*BRIEF*. Find the line containing "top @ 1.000" in the records below. Copy exactly that line and each one after it, ending at the line containing "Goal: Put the", and nothing more.

(Records excerpted from a collection)
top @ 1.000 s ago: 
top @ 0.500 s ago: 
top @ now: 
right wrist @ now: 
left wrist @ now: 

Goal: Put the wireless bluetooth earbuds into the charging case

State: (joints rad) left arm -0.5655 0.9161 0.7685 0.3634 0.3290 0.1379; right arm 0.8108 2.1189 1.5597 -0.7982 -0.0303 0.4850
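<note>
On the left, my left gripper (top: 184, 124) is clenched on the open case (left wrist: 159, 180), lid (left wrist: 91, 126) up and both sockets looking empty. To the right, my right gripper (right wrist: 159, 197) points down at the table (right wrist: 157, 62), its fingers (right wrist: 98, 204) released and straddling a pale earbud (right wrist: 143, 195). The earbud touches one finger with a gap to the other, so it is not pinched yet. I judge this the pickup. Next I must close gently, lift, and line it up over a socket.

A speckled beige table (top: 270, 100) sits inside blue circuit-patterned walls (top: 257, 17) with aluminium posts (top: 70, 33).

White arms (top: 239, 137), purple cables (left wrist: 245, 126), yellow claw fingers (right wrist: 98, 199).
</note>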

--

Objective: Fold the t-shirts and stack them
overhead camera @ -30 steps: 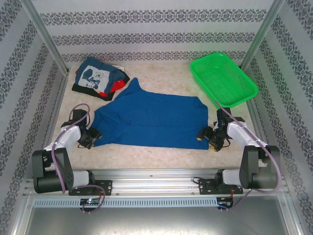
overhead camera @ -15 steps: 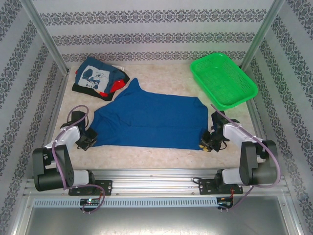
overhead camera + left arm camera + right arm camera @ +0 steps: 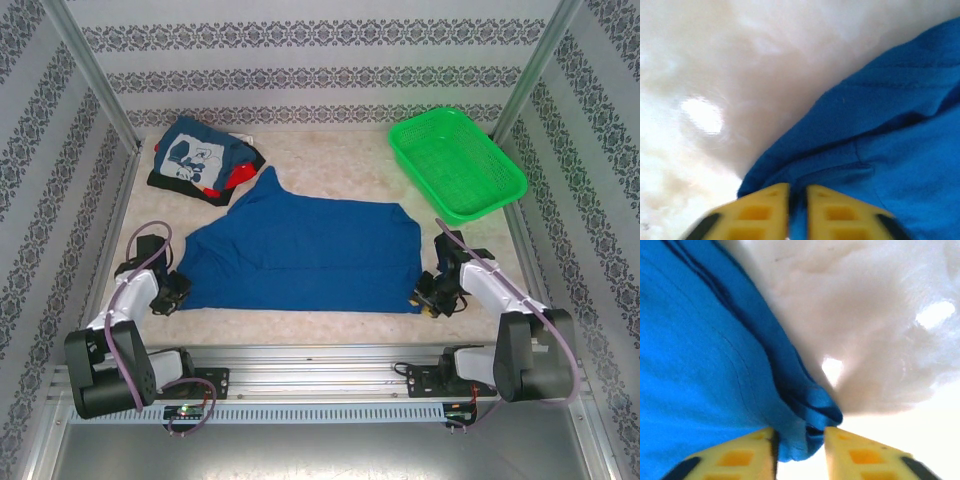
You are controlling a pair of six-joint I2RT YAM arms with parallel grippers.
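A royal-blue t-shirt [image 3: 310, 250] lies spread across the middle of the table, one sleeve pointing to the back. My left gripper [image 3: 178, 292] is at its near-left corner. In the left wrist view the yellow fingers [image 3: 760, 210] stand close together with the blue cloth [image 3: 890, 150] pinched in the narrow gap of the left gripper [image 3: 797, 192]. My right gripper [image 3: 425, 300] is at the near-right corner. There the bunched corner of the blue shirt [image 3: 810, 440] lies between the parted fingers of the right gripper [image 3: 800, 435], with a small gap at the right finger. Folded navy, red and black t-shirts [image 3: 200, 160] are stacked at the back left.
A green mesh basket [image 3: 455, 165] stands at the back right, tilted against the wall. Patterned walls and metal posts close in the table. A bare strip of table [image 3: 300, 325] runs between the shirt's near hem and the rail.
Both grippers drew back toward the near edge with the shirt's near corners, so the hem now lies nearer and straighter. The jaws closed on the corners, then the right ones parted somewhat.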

*EXERCISE ANSWER*.
top @ 1.000 s ago: 
top @ 0.500 s ago: 
top @ now: 
right wrist @ now: 
left wrist @ now: 

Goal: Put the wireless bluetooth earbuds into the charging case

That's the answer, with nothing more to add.